Penguin Publishing Group | July 2019 | 288 pgs
FBI Agent Nell Flynn returns to her childhood home in Suffolk County after receiving news that her estranged father had died in a motorbike accident. Nell has never been close to Martin Flynn since young. Her mother was brutally murdered when she was seven and despite Martin being a homicide detective, the case remains unsolved. The death of Marisol Flynn has further drove their relationship apart, and Nell doesn't want to have anything to do with her father until his death hit her.
Now back at her childhood's home, Nell is once again awash with memories of the past. Thinking that she'd return her life back to normalcy after spreading her father's ashes and closing his estate, she is then approached by Detective Lee Davis as a consult for the investigation of two young women who were found murdered in separate occasions. Before Martin's death, Lee was working with him together on the investigations and he thought perhaps Nell might shed some light given her profession. Nell is actually on administration leave and she knew her superior might hit the roof once he finds out she's involved in any case unofficially, but Nell is intrigued so she accepted his offer.
As Nell digs deeper, she learns that her late father had been keeping some secrets from her and the things that she has found out made her wonder if her father should be the prime suspect. Nell doesn't want to jump to conclusions without solid evidence, but she also couldn't help thinking about her mother's murder and her role in exonerating her father in that case. Is her father a murderer? What really happened to her mother and the two young women? And most of all, what are the motives?

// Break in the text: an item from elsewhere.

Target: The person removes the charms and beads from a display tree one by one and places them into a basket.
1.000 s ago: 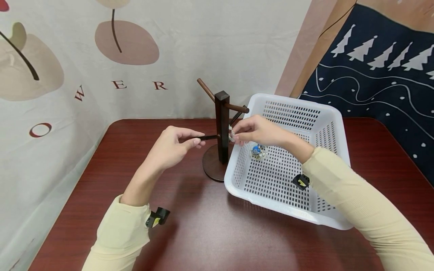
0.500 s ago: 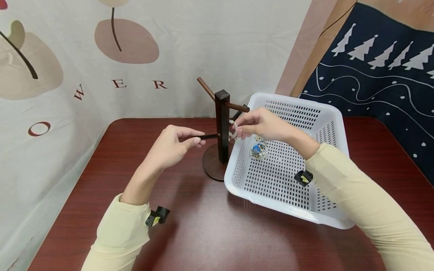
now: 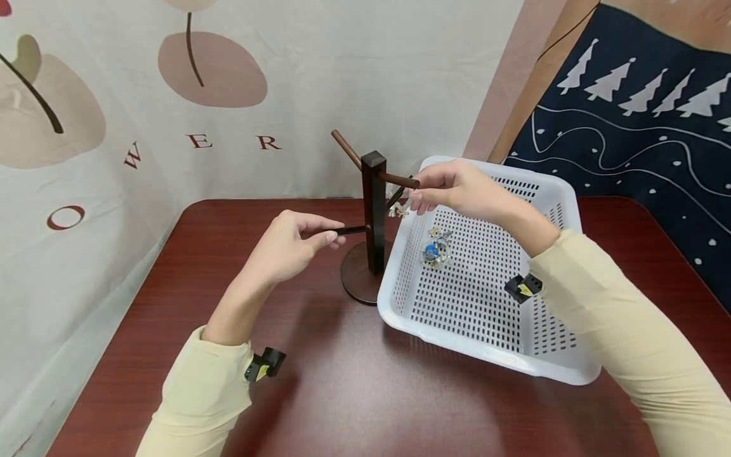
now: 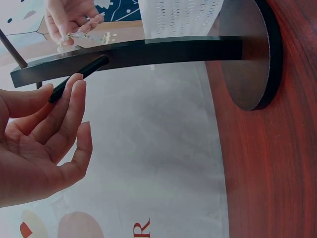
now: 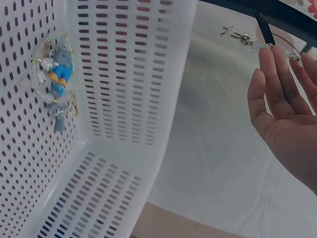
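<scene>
A dark wooden stand with several pegs (image 3: 374,216) rises from a round base on the table. My left hand (image 3: 288,247) pinches its lower left peg (image 4: 89,68) between thumb and fingers. On the stand's right side, my right hand (image 3: 465,193) pinches a clear beaded bracelet (image 3: 398,210) with thumb and fingertips, at the tip of the lower right peg. Small charms dangle from the bracelet in the right wrist view, where its strand (image 5: 247,42) overlaps the dark peg's end (image 5: 265,29). Part of the bracelet is hidden behind the fingers.
A white perforated basket (image 3: 485,357) stands close to the stand's right side, under the right forearm. Inside lies clear beaded jewellery with a blue figure charm (image 5: 62,72). A printed cloth (image 3: 320,82) hangs behind the reddish-brown table (image 3: 320,393).
My right hand has moved up and to the right, drawing the bracelet from beside the post out toward the peg's tip. My left hand stays on its peg.
</scene>
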Available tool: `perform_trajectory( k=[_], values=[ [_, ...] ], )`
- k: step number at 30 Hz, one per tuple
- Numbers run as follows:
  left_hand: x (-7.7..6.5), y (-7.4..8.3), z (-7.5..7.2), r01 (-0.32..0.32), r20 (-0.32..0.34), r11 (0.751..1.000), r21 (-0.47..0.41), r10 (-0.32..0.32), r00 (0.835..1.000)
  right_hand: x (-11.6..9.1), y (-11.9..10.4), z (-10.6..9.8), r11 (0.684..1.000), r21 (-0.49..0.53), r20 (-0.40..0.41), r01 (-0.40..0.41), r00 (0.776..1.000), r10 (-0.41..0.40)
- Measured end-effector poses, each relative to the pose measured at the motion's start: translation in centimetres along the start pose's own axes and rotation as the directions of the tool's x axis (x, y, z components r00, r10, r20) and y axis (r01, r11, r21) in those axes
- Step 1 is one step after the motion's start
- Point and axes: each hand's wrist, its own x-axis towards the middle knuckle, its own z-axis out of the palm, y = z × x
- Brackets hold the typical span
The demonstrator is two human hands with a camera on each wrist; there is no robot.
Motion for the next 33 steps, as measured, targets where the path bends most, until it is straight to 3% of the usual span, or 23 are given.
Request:
perform_trajectory(
  k=[6, 19, 33],
  values=[
    [0.0, 0.0, 0.0, 0.006, 0.002, 1.000, -0.004, -0.006, 1.000, -0.3, 0.1, -0.8, 1.000, 0.020, -0.038, 0.020, 0.999, -0.019],
    [-0.1, -0.1, 0.1, -0.003, -0.003, 1.000, 0.006, 0.003, 1.000, -1.7, 1.7, -2.3, 0.999, -0.006, -0.115, -0.039, 0.993, 0.038],
    [-0.1, -0.2, 0.1, -0.005, -0.007, 1.000, 0.002, 0.005, 1.000, -2.8, 5.5, -1.4, 0.991, -0.003, -0.084, -0.136, 0.987, 0.136]
  ],
)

Girls Like Us was a compelling thriller and police procedural that consisted of a well executed plot and well developed characters. Nell was an intriguing character from the start and I found it was easy to connect with her quickly despite her outwardly tough demeanour but in fact she was an introvert and a loner. I actually enjoyed her interactions with Lee, whom I felt was the only person she could trust among all although it took a while for Nell to really open up and shared her thoughts with him, which was no surprise knowing her characteristics. The suspense was a slow-burn, but it was effective with the overall style and atmosphere as the reader follow Nell's investigations through her perspective. I'd had an idea where the route to the ending goes, but the identity of the perpetrator still threw me off. I'm hoping the author will write a series featuring Nell in the near future as she'd left an impression on me.